**Directions**.
Which lines of the entries below contain the string "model"? Copy each one.

**Data provided**.
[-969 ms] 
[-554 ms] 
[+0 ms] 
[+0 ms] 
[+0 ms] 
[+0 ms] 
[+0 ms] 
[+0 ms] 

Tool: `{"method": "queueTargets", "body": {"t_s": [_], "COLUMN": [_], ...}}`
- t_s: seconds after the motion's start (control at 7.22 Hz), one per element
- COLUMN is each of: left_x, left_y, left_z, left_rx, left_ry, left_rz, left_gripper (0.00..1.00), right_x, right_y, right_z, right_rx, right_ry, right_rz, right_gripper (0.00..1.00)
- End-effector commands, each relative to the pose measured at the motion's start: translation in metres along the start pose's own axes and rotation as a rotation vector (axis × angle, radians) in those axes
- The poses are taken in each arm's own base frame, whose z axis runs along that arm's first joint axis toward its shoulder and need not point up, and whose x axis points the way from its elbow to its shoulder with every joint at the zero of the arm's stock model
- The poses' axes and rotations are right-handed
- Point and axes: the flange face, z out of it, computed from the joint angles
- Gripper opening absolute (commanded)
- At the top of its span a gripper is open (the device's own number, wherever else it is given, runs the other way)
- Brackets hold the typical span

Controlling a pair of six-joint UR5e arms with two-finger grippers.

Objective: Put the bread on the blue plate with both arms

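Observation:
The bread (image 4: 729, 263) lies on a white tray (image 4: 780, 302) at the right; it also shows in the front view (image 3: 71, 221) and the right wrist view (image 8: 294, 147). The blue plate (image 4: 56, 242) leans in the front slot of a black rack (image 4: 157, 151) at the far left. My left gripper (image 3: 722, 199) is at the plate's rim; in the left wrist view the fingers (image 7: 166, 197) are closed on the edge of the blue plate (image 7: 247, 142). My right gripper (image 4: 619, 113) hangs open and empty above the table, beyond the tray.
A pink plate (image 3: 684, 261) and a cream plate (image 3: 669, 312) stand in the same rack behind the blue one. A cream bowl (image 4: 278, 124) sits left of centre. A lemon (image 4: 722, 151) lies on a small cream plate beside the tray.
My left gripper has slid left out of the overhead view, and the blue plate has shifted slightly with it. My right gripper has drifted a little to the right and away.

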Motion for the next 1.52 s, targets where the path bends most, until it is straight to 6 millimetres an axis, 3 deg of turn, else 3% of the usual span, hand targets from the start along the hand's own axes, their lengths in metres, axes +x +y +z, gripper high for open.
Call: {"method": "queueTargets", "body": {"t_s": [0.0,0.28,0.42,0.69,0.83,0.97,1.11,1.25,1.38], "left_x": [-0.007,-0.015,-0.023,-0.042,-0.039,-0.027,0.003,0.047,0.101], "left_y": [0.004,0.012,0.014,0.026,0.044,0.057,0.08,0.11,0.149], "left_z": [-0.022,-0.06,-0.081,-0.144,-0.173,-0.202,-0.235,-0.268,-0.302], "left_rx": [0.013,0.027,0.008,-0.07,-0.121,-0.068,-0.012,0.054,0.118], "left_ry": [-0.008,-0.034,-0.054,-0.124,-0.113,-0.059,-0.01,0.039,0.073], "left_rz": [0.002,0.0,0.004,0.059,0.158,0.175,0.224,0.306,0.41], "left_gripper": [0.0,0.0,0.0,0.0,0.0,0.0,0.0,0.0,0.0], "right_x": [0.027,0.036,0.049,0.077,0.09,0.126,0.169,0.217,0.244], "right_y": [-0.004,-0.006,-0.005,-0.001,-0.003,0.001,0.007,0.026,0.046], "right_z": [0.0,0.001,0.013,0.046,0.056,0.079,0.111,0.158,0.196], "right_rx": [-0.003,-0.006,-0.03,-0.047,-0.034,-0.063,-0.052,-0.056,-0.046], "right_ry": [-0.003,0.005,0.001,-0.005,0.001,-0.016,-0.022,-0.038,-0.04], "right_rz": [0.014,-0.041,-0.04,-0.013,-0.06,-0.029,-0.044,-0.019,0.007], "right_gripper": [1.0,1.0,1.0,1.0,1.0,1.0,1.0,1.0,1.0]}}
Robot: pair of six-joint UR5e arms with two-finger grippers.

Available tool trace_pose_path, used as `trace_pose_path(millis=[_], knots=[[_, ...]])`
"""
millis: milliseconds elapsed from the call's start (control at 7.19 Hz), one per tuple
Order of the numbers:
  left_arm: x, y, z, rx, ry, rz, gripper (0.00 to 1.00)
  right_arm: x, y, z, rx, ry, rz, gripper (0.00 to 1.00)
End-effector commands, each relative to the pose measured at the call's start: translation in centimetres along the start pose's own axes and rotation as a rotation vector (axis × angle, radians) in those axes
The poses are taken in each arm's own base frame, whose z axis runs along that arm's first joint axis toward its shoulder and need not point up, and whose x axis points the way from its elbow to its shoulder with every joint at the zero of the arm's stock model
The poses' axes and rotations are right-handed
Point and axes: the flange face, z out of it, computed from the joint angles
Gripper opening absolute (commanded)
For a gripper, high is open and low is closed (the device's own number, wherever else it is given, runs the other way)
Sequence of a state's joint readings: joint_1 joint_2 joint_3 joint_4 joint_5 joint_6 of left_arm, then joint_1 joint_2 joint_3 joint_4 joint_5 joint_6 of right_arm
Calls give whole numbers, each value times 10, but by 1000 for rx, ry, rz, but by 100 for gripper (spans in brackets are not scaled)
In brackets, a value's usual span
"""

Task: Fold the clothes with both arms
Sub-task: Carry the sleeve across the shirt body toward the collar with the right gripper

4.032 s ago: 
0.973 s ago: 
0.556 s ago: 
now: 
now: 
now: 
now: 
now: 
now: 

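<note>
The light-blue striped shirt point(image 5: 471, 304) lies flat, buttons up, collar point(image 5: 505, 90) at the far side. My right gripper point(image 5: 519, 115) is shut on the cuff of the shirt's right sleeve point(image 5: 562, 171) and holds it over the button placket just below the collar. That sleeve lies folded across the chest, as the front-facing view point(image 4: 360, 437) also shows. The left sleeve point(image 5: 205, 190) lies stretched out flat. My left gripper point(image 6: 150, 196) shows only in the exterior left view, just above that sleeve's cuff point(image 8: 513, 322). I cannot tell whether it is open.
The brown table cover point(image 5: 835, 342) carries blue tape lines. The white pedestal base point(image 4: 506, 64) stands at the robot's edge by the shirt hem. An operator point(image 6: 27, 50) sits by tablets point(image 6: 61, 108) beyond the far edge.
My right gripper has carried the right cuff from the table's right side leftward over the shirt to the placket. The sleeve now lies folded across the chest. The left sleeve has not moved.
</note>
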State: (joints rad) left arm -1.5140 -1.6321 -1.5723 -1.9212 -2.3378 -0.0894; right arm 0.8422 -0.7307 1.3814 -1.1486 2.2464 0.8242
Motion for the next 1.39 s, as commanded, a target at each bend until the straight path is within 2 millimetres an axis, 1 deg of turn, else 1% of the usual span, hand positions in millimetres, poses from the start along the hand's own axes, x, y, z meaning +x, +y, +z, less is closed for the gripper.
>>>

**Answer to the problem**.
- The poses are taken in each arm's own base frame, whose z axis runs along that arm's first joint axis toward its shoulder and need not point up, and whose x axis points the way from its elbow to its shoulder with every joint at the zero of the arm's stock model
The poses are taken in each arm's own base frame, whose z axis runs along that arm's first joint axis toward its shoulder and need not point up, and whose x axis points the way from its elbow to its shoulder with every joint at the zero of the arm's stock model

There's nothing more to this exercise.